We can also attribute the resilience of the upscale and luxury residential segments to the steady demand for residential units even in the middle of a global economic meltdown.
Upscale and luxury residential projects in Metro Manila have recorded a steady rise in prices after the Asian and global financial crises. Over the past five years, prices of these units in major business districts rose by about 10 to 18 percent a year, even outpacing the average price growth of condominium prices in Metro Manila during the period. Colliers Philippines data show that the upscale and luxury pre-selling projects in Metro Manila that are likely to be completed in the next six to 24 months have sold an estimated 91 percent of their inventory as of the third quarter.
Discerning preferences of investors
Given the prices of projects in the upscale and luxury condominium markets, Colliers believes that buyers will be more discerning moving forward.
In our opinion, investors are likely to look for innovative amenities and facilities, connectivity to masterplanned communities that offer open spaces, health facilities and services, new office buildings, and a high level of concierge services. Several projects that are being marketed to the luxury and ultra-luxury markets have even partnered with prominent personalities and brands. These features should ensure that these higher-priced units will continue to stand out in Metro Manila and hence sustain demand in the market.
In a survey conducted by Colliers Philippines during our property briefing on July 30, about 37 percent of respondents said they prefer condominium units in an integrated community while 16 percent are likely to invest in residential projects that implement strict health and safety protocols. Interestingly, some 38 percent consider discounts and flexible payment terms as a major factor.
And this is a reason why developers should continue to offer flexible payment terms and attractive packages to potential condominium buyers in Metro Manila. In our view, these payment schemes should be implemented even for higher-priced condominium projects including upscale and luxury units.
Colliers encourages developers to continue extending attractive payment terms to potential clients to prop up demand for the remainder of 2020. In our opinion, this should support the prevailing low interest rates in the market.

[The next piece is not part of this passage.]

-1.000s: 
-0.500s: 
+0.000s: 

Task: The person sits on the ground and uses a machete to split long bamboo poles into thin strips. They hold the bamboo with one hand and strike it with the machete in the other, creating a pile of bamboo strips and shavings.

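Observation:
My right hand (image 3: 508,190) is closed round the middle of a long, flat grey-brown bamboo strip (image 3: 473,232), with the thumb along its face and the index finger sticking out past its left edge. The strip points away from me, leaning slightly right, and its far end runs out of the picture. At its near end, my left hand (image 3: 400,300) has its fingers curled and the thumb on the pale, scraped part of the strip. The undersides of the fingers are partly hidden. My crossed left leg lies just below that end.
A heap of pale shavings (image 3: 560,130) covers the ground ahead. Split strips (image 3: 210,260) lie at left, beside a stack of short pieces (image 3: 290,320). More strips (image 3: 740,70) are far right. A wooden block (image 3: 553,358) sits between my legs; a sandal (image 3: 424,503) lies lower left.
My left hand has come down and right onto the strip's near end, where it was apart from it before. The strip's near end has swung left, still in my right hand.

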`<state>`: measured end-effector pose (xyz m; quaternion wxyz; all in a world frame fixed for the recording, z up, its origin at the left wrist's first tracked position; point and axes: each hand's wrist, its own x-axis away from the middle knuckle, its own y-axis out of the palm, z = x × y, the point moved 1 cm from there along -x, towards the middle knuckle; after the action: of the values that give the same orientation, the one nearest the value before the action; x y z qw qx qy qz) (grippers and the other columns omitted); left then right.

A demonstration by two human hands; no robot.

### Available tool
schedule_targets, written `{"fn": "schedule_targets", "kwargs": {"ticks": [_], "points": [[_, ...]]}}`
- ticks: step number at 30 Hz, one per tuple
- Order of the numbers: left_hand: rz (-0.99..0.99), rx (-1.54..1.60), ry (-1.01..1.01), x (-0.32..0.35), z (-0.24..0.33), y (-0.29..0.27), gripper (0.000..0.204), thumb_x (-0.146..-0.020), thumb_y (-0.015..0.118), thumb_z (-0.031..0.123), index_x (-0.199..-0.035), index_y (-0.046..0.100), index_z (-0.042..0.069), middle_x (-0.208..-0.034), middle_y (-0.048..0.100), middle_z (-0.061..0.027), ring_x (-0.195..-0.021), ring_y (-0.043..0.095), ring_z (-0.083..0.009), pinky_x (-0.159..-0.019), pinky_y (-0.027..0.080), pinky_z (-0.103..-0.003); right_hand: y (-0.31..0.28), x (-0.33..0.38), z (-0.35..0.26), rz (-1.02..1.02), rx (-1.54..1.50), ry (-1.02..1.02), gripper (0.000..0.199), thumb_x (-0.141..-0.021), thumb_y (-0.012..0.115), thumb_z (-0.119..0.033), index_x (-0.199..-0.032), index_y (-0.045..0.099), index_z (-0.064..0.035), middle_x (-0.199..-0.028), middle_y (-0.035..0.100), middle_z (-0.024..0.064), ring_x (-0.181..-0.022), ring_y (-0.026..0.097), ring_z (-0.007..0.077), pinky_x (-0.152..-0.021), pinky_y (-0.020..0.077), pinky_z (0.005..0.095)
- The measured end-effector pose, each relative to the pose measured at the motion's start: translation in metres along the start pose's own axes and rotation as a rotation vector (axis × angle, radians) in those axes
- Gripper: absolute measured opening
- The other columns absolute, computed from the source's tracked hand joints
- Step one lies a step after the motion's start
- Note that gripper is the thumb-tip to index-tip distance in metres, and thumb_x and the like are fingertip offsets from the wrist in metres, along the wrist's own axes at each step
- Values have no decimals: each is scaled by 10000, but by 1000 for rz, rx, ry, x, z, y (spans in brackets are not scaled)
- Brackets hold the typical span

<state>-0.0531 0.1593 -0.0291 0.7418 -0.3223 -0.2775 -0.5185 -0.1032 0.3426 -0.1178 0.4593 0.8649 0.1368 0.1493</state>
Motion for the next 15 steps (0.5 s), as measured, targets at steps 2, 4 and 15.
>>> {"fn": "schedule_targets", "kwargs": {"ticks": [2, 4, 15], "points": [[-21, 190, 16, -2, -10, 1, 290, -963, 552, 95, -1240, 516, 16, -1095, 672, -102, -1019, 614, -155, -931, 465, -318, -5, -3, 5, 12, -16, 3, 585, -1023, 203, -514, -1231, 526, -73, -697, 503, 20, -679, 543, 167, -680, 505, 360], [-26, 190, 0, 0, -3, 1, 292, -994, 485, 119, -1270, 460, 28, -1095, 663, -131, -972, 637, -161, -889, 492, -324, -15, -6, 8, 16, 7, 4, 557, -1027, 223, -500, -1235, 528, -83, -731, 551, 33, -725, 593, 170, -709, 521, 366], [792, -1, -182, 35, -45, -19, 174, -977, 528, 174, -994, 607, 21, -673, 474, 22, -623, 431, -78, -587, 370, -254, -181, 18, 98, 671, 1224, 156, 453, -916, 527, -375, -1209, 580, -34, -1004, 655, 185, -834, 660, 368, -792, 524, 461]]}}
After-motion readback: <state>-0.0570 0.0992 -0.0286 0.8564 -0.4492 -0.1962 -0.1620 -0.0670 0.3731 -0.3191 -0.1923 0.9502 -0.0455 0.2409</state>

Recommendations for investors
Colliers Philippines believes that condominium demand should remain strong as Metro Manila continues to have one of the most attractive rental yields in the region; relatively low prices, compared to similar developments in the region); and sustained demand from affluent Filipinos as well as local and foreign investors.
Prior to the pandemic, the shift in lifestyle further encouraged high-end buyers from posh villages to embrace condominium living.

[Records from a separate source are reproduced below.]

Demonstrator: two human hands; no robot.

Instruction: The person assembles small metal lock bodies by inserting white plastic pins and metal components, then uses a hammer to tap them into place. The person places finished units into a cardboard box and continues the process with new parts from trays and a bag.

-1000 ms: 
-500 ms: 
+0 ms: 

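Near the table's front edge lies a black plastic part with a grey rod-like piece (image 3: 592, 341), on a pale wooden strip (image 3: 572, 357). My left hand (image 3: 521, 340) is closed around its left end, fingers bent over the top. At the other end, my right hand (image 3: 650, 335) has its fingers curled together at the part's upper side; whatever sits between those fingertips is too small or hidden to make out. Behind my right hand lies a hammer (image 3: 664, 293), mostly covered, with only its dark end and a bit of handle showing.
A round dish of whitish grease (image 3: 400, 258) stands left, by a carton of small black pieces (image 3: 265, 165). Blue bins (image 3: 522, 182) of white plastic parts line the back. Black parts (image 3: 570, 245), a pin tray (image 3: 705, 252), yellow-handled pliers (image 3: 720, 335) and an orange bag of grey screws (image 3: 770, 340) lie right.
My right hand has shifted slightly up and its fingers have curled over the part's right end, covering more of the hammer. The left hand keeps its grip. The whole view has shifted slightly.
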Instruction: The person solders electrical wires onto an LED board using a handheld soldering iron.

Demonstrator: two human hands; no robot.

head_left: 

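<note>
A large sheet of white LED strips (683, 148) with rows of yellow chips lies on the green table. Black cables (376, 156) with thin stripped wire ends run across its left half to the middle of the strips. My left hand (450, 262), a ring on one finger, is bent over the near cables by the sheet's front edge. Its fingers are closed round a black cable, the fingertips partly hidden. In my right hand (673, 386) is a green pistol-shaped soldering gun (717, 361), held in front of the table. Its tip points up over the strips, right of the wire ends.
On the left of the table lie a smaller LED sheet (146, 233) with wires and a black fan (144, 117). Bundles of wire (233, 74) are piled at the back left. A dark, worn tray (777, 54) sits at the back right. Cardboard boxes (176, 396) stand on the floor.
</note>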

Aside from providing tight, round-the-clock security, these developments also offer well-equipped gyms, resort-like pools, ample parking spaces and quality interiors, among others. Most high-end projects are also near major shopping hubs in the metro. This is important as consumers need to have immediate access to basic needs such as food and beverage and medical supplies.
More affluent locals are seeing luxury condominium projects as a viable investment option aside from the stock market. Investors have been looking at rental prospects immediately after the turnover of units, as well as the potential for price appreciation.

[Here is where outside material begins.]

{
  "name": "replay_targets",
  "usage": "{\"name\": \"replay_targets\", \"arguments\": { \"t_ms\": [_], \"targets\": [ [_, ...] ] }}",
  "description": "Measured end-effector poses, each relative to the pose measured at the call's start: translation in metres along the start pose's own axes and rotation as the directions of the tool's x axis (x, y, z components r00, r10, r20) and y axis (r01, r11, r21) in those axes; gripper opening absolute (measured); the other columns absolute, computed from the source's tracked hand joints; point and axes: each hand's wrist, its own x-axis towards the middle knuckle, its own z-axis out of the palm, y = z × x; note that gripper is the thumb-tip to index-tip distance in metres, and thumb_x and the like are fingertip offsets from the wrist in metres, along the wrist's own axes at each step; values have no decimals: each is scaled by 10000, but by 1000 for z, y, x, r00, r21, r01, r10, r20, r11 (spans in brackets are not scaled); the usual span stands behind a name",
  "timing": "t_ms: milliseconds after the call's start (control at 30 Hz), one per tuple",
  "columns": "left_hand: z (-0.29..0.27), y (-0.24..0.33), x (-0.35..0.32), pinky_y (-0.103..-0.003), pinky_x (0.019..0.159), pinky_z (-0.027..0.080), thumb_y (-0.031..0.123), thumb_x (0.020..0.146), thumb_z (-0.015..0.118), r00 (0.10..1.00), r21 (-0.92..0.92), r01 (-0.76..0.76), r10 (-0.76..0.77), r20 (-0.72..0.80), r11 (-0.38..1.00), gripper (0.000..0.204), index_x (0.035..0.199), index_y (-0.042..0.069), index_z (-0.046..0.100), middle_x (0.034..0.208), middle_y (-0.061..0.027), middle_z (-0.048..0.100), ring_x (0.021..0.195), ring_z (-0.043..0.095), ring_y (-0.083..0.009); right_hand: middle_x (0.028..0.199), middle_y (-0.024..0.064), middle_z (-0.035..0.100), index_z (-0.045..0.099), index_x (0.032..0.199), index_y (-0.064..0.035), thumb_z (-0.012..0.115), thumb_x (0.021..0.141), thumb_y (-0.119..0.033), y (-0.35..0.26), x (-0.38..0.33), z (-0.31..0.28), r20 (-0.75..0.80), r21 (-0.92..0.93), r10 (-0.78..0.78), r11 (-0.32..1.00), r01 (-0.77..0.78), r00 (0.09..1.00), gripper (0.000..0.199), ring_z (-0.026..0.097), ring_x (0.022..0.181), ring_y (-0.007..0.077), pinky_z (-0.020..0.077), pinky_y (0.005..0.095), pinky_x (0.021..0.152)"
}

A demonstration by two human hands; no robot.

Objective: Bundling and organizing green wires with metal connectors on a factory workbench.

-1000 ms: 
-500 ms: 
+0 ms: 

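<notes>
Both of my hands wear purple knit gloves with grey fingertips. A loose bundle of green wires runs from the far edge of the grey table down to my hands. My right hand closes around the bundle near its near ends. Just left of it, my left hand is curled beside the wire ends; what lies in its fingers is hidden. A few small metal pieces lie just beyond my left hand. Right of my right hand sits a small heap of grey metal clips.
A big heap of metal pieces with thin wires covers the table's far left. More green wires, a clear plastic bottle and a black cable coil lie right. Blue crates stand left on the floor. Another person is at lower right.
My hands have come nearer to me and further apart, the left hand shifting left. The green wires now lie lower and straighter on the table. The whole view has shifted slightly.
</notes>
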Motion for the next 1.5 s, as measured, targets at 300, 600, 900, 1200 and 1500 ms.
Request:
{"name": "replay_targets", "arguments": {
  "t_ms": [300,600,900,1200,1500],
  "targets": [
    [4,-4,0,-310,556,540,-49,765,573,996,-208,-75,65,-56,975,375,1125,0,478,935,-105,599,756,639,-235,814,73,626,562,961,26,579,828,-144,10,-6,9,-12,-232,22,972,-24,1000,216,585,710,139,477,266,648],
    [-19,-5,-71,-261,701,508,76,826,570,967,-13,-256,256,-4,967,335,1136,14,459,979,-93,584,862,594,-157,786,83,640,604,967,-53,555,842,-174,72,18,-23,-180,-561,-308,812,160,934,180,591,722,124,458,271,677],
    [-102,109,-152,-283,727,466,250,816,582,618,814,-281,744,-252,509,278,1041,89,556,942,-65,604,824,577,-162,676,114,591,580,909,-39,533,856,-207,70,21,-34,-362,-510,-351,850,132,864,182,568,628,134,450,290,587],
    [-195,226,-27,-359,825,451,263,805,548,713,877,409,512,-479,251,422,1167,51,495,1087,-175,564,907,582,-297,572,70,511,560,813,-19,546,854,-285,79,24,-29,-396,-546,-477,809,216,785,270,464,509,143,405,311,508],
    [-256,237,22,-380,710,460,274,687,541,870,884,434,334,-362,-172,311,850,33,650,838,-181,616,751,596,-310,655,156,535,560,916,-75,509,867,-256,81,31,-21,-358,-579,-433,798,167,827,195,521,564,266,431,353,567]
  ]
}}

The potential for price increase should be complemented by the country’s strong macroeconomic fundamentals and the prospects of recovery in the office leasing market in both established and non-core locations across the capital region.
And as I highlighted in my previous columns, investors and developers should consider the infrastructure projects within Metro Manila due to be completed from December 2020 to early 2021 such as Skyway 3 and the BGC-Ortigas link bridge. In our view the maintenance of the MRT 3 should also help stoke demand for condominium units near train stations.